_WHAT YOU NEED TO DO_
Will you quote precisely the lines that run from the top of the material below to the line containing "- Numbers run", both ends included?

_INFORMATION SUPPLIED_
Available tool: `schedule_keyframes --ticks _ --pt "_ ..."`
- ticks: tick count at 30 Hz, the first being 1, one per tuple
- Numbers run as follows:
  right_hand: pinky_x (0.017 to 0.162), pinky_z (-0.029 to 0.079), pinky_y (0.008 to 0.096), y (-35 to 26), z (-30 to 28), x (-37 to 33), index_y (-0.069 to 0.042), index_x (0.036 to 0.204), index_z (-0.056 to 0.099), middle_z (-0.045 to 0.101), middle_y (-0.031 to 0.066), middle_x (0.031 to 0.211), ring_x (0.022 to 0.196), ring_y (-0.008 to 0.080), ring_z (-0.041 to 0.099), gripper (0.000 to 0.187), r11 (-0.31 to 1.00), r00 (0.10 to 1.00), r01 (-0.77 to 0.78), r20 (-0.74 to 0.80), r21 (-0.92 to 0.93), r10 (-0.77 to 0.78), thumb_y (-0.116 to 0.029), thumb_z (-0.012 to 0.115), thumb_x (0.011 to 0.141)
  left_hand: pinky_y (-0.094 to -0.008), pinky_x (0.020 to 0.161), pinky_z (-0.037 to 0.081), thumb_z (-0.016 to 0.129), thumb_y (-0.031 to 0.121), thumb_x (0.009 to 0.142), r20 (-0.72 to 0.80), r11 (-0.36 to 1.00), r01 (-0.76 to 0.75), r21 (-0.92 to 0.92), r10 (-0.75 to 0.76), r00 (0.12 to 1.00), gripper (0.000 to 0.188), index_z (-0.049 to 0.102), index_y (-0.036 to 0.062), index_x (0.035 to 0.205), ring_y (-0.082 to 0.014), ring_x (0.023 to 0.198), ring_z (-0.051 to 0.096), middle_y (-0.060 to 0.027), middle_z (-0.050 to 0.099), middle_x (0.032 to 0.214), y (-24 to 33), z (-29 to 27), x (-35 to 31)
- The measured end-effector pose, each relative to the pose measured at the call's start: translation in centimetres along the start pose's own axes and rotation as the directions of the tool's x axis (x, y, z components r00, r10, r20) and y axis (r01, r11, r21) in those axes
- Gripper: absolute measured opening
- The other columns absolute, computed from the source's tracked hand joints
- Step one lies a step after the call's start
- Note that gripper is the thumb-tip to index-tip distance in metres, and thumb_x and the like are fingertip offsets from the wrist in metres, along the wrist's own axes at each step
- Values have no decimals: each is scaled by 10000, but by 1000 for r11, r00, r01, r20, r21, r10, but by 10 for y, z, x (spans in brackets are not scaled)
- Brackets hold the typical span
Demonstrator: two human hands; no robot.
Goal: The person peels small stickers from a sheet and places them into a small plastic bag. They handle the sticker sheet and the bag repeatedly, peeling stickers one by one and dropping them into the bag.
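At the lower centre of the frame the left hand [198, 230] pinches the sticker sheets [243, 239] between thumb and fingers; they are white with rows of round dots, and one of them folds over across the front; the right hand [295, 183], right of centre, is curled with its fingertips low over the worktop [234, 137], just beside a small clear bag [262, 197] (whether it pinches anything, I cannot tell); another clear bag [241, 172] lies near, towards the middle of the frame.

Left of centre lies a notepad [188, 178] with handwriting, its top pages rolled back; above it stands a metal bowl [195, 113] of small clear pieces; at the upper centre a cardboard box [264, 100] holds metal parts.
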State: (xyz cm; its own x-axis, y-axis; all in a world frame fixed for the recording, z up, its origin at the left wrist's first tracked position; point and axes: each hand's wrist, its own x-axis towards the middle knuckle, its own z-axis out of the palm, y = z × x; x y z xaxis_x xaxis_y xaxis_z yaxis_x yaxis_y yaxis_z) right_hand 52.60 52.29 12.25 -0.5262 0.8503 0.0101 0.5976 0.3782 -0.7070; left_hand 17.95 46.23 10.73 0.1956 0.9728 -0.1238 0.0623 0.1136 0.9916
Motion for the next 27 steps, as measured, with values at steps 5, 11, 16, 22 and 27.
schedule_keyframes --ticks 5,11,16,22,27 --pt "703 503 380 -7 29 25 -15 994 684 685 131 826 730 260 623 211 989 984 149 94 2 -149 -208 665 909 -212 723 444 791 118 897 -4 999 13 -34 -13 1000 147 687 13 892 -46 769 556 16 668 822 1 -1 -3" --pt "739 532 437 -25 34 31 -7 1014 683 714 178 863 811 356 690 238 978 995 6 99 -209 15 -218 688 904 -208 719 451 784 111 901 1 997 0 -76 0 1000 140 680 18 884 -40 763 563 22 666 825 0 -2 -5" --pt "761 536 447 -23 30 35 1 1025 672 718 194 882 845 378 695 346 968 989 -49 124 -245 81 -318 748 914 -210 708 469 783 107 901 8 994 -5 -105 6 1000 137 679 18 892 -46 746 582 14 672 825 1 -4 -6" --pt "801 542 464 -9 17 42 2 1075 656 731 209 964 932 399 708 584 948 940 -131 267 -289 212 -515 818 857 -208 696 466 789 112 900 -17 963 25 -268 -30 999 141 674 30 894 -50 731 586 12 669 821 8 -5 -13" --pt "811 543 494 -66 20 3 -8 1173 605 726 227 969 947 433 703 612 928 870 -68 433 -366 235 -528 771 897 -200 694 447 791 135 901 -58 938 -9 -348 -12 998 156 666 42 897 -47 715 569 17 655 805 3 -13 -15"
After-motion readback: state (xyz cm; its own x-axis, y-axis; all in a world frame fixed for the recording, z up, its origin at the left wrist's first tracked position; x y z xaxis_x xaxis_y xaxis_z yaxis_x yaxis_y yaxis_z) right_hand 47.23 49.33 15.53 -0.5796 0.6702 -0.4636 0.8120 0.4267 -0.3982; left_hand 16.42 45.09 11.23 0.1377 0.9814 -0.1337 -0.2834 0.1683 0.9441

_EXPECTED ANSWER_
Available tool: `schedule_keyframes --ticks _ --pt "_ ..."`
- ticks: tick count at 30 Hz, the first being 1, one per tuple
- Numbers run as follows:

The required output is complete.